CONGRESS' COSTLY TAX CUTS WILL DRAIN THE SURPLUS TO PROVIDE BENEFITS THAT COULD BE WIPED OUT BY HIGHER INTEREST RATES

July 26, 2000

The tax cuts passed by the 106th Congress would threaten our fiscal discipline, and could plunge the nation back into on-budget deficit (according to OMB's estimates) or use the entire on-budget surplus (based on CBO's more optimistic projections). Either way, this approach leaves no money for key priorities like a Medicare prescription drug benefit. Moreover, the benefits of the tax cut for middle-income families could be more than wiped out by only a small increase in interest rates. In contrast, President Clinton has proposed targeted tax cuts that provide substantially more tax relief at less than half the total cost of the Congressional proposals. The President's approach maintains the same fiscal discipline that has contributed to our current prosperity, prepares for the future by strengthening Social Security and Medicare, invests in key priorities like a Medicare prescription drug benefit, and pays down the debt by 2012.

 

HIGHLIGHTS

  • The tax cuts passed by Congress this year would cost more than $700 billion over 10 years; with interest they would drain over $900 billion from the surplus.
  • If the Republican Congress is still intent, either this year or next, on enacting tax cuts passed last year, including across-the-board reductions, the total cost of its tax cuts would be more than $1.4 trillion; with interest they would drain $1.8 trillion from the surplus. This would use the entire on-budget surplus, even according to the more optimistic projections by the Congressional Budget Office.
  • The major tax cuts passed by the House Ways and Means Committee this year would provide an average tax cut of $220 for a middle-class family (the middle fifth of the income distribution). If interest rates rose even 1/3 of a percentage point, a typical family with a $100,000 mortgage would see its mortgage payments go up $270, more than wiping out the benefits of the tax cut.
  • Under the President's fiscally responsible plan, the tax cuts for middle-class families are substantially larger than under the Republican plan.
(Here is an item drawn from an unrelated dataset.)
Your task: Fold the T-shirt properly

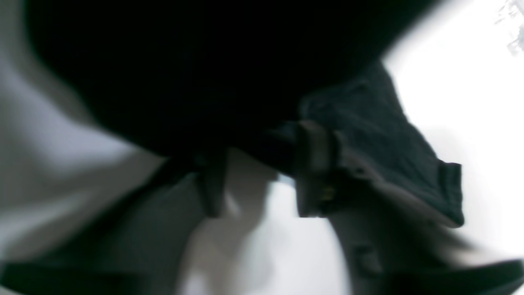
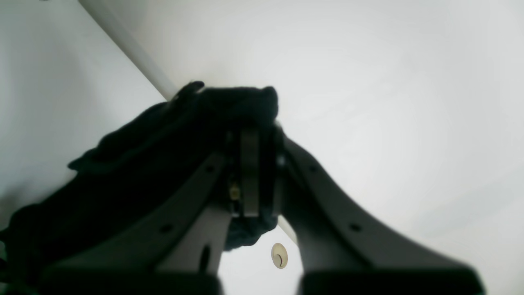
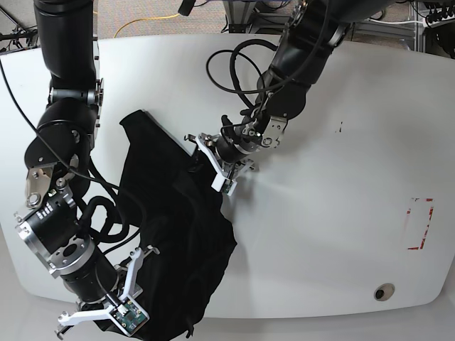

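Sprawling at lower left of your white table [image 3: 341,142], the crumpled black fabric T-shirt [image 3: 170,220] is pinched by your right gripper [image 2: 249,172]; left gripper [image 3: 222,165] at its centre edge, grip unclear, black cables [image 3: 238,71] looping above.

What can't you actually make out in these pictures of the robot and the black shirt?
- T-shirt: collar, lettering and label can't be found; in the base view it is one dark crumpled mass.
- Left gripper: the left wrist view is motion-blurred, so whether it pinches cloth is unclear.
- Right gripper: shut on the T-shirt; fabric hides its fingertips.
- Table: its near edge is cut off in the base view.
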You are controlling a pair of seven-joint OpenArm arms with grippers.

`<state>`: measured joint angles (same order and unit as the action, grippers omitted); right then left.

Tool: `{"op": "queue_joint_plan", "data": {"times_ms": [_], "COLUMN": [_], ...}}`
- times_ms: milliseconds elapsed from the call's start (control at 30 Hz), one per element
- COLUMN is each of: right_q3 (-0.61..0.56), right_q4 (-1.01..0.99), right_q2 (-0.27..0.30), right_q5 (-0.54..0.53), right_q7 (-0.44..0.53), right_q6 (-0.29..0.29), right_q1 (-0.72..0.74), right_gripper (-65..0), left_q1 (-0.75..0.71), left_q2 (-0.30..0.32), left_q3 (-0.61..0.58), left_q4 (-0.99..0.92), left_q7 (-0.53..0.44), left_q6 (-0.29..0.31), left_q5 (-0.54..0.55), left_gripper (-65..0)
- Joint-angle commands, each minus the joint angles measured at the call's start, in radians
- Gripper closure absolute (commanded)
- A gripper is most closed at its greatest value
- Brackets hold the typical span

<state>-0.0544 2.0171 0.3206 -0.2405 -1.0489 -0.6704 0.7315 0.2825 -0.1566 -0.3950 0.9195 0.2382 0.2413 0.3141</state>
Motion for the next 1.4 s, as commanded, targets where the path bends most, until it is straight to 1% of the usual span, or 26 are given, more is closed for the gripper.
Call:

The middle fifth of the income distribution gets an average tax cut of $371 annually from the major provisions of the President's $263 billion package, at less than half the cost of the Republican bills, and thus much less risk of higher interest rates.
  • An analysis by Goldman Sachs found that interest rates today are 2 percentage points lower as a result of going from a record $290 billion deficit in 1992 to a record $124 billion surplus in 1999. Lower interest rates have resulted in annual savings for families of $2,000 on a typical home mortgage, $200 on a typical student loan, and $200 on typical car payments.

 

 

Tax Cuts Passed by the Republican Congress This Year Would Cost More Than $700 Billion; With Interest Costs They Drain More than $900 Billion From the Surplus

Instead of passing one large tax bill, this year the Republican Congress is passing its tax cuts piece by piece. But the economic and budgetary effect is the same. According to the new analysis by OMB, these tax cuts now cost more than $700 billion over 10 years. Accounting for additional debt service, the total drain on the surplus is over $900 billion:

 

 

TAX CUTS PASSED BY CONGRESS THIS YEAR ($billions, 2001-10)

     
 

Cost

Passed By

     

Marriage Penalty

$2931

House and Senate

Estate Tax Repeal

$105

House and Senate

Small Business / Minimum Wage

$123

House and Senate2

Social Security Benefits Tax Reduction

$116

House Ways & Means and Senate3

Communications Excise Tax Repeal

$51

House and Senate3

Pension and IRA Limit Increases

$52

House

Affordable Education

$21

House Ways & Means and Senate

Patients Bill of Rights4

$69

House and Senate

Taxpayer Bill of Rights

$7

House

Trade and Development

$4

Enacted

     

Total Cost (eliminating duplication)

$712

 

Added Interest

$201

 

Total Drain on Surplus

$913

 
     

Source: Cost estimates of individual bills are from Congress' Joint Committee on Taxation and total cost is based on an analysis by the Office of Management and Budget. The total cost excludes duplicate provisions but does not take into account possible interactions of the different provisions.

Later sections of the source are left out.